Isabel
Moreira – Expresso, opinião
Na última
legislatura, o mundo do trabalho foi esmagado materialmente e simbolicamente. A
modernidade a que pensávamos pertencer tinha por assente que a história havia
provado que a precariedade é inimiga do crescimento e da dignidade.
A
modernidade a que pensávamos pertencer tinha por assente que a segurança no
trabalho é um direito fundamental tornado banal de tão evidente.
A
modernidade a que pensávamos pertencer tinha por assente que a história havia
provado que a política ultraliberal defensora de baixos salários é
contraproducente e ofensiva de cada trabalhadora e de cada trabalhador.
A
modernidade a que pensávamos pertencer tinha por assente que trabalhar e
continuar pobre envergonha um Estado que sendo social não pode, evidentemente,
demitir-se do flagelo.
Aconteceu,
no entanto, que a modernidade deu lugar a um apelidado pragmatismo que
foi efetivamente uma escolha ideológica, desconhecida há muito numa cidade
decente.

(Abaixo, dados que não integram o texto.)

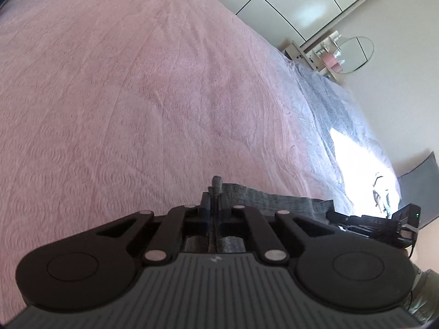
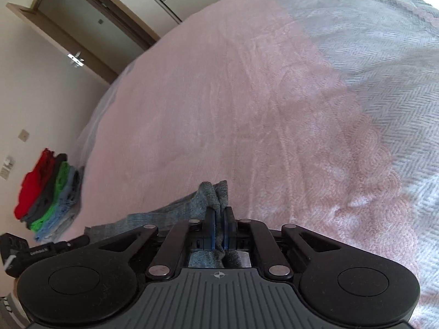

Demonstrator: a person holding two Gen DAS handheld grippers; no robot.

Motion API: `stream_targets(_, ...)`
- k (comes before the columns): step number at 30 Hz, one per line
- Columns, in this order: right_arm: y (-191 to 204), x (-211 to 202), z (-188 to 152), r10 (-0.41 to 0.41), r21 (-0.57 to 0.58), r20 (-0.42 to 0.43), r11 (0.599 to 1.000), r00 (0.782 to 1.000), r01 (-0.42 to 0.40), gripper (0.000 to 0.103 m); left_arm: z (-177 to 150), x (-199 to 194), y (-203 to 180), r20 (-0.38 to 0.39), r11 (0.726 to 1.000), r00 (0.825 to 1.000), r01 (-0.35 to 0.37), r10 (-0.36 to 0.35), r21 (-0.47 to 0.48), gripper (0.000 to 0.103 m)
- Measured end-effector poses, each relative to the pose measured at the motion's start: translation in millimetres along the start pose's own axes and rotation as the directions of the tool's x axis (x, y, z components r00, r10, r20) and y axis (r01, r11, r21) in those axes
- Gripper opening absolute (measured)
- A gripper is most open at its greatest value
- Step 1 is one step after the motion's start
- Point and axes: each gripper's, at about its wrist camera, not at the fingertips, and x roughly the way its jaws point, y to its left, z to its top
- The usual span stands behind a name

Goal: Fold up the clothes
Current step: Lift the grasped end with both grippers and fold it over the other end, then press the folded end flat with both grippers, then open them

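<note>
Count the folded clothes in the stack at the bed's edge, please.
5 at least, in one stack by the edge of the pink textured bedspread: red garment, dark grey garment, green garment, blue garment, pale grey garment. More may be hidden.

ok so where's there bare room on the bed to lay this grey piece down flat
The pink blanket lies bare ahead of both grippers, bordered by the grey herringbone cover on one side and the bed's edge toward the door on the other. The folded stack crowds only that near corner. Both the left gripper and right gripper are pinching the grey garment.
</note>
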Motion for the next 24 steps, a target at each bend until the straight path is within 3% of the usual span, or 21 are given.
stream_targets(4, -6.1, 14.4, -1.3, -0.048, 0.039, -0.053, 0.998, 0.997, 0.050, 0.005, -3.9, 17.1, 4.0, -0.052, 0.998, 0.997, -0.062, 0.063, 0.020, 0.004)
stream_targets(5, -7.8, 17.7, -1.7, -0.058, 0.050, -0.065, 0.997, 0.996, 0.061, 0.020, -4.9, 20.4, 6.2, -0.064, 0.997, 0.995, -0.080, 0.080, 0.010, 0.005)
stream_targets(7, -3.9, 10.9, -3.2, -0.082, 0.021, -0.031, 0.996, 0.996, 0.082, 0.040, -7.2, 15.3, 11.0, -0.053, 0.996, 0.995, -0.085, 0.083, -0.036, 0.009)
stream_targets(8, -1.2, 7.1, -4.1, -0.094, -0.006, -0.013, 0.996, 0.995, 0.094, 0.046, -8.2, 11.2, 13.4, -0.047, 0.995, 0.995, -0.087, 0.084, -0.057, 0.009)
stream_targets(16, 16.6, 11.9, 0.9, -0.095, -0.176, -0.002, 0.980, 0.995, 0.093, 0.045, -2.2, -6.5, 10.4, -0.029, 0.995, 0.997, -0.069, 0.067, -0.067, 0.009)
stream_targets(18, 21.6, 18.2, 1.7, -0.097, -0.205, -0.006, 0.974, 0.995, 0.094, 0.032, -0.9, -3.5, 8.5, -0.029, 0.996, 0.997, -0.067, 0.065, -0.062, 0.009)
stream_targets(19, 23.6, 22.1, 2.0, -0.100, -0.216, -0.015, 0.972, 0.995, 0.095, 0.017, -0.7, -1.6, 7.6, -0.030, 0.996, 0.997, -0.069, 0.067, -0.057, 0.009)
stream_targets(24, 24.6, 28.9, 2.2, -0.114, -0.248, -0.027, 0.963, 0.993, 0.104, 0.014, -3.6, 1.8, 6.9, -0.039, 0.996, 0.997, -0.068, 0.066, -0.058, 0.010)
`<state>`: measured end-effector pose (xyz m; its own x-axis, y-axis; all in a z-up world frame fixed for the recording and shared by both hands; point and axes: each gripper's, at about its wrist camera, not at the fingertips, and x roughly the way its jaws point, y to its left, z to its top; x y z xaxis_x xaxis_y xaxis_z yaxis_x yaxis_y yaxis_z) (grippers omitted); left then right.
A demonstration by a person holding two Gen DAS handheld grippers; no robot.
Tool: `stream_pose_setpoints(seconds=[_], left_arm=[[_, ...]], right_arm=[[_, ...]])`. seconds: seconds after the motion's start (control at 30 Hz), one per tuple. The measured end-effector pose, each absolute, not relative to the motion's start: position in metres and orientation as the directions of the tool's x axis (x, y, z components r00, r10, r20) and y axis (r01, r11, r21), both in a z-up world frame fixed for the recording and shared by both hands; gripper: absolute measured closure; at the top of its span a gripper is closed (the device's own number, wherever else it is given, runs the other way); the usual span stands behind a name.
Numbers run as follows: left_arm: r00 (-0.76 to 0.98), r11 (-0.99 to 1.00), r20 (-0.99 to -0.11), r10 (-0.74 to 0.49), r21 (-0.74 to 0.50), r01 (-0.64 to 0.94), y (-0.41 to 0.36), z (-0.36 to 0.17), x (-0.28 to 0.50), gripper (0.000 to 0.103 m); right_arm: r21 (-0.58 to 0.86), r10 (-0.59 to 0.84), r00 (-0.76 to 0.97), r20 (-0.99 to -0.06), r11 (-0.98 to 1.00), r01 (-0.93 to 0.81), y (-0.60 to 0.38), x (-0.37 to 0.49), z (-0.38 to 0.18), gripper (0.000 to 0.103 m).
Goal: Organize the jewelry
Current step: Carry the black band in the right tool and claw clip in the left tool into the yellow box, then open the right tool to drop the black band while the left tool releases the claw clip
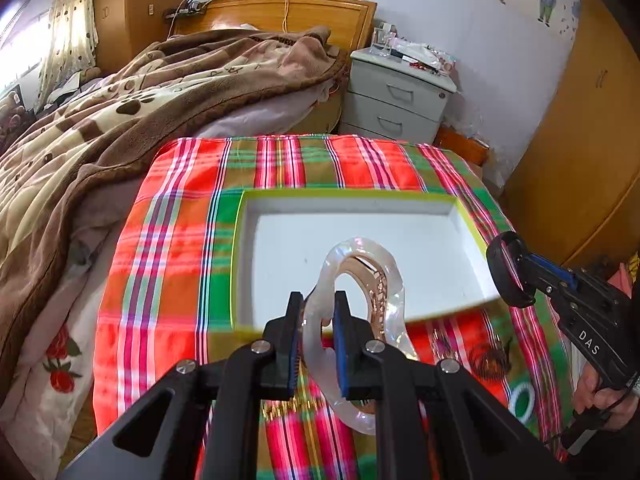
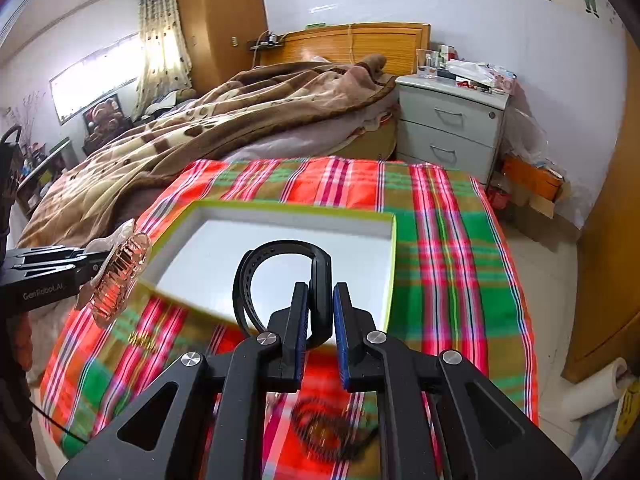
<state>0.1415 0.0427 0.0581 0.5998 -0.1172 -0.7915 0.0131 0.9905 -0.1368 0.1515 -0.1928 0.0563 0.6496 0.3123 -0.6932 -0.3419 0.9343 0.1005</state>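
**Item 1 — translucent pearly hair claw clip with rose-gold metal teeth** [image 1: 360, 304]. Location: held in the air over the near edge of the shallow white tray with a yellow-green rim [image 1: 464, 216], which sits on the red-and-green plaid cloth [image 1: 168, 248]. Carrier: left gripper [image 1: 316, 312].
Risk: the clip's curved, glossy shell is pinched at one narrow stretch only, with most of its bulk hanging out beyond the pads; a quick swing or tilt could, in my judgement, make it pivot or slide free and land on the cloth rather than in the tray.

**Item 2 — black rubbery wristband with a row of strap holes** [image 2: 280, 272]. Location: lifted above the tray's near side. Carrier: right gripper [image 2: 320, 308].
Risk: the band is flexible and held at its thicker body, so the free strap loop may flop and catch the tray rim on lowering.

**Item 3 — dark coiled piece** [image 2: 328, 428], too blurred to identify, lying on the cloth below the right gripper; not yet in the tray.
Risk: both tools approach the same tray side by side and could collide.

**Jaws.** Left: nearly closed, pads pressing either side of the clip's shell. Right: nearly closed, clamped on the wristband's body.
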Motion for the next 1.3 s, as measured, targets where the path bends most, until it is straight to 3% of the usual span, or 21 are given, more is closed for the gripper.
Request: stream_pose_setpoints(seconds=[0.7,1.3], left_arm=[[0.504,0.992,-0.859,-0.087,-0.121,-0.035,0.048,-0.004,0.255,0.088],[0.482,0.994,-0.874,-0.063,-0.1,-0.051,0.047,-0.013,0.265,0.084]], right_arm=[[0.042,0.184,0.583,-0.791,0.968,-0.249,-0.187,0.252,0.001,0.09],[-0.024,0.132,0.573,-0.809,0.966,-0.256,-0.175,0.263,-0.011,0.09]])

Aconteceu termos um Governo que afirmou sem pudor que empobrecer,
flexibilizar, deixar cada um a si mesmo, desprezar o sindicalismo, trocar
segurança no emprego por recibos verdes com possibilidade de renovações
multiplicadas, trocar emprego por alegados estágios semanticamente escondendo
escravaturas, seria parte de uma inevitabilidade.
Essa
inevitabilidade apoiava-se na teoria da austeridade expansionista –
agradecendo muito os sacrifícios (aparentemente voluntários) dos portugueses –
a qual levaria ao cumprimento de todas as metas traçadas em cada orçamento de
estado, as quais, como a tal da modernidade histórica mandaria adivinhar,
falharam todas.
O
ataque ao mundo do trabalho foi também simbólico. Nodiscurso político armado da
direita desapareceu a palavratrabalhadores. A omissão das palavras que
sustentam uma das realidades mais definidoras do grau de dignidade de uma
sociedade foi intencional. Foi doloroso assistir a horas de debate no plenário
sobre as sucessivas e selvagens alterações à legislação laboral conseguindo a
direita não dizer uma só vez essa palavra transformada em peça de museu:
-
Trabalhadores.
Já
nesta legislatura, aquando da discussão de matérias como o salário mínimo ou a
devolução de salários roubados contra a Constituição, a direita nem por uma vez
pronunciou essa palavra que quer apagar na sua adesão fanática ao liberalismo
selvagem:
-
Trabalhadores.
Os
tempos mudaram e temos a prova de que há escolhas, há ideologia, há
alternativas. Nelas voltou a modernidade que não existe sem a inscrição com voz
alta da palavra trabalhadores. Substancialmente e simbolicamente o mundo
do trabalho está de volta.
Sabemos
isso lendo o documento que espelha as principais escolhas do Governo atual.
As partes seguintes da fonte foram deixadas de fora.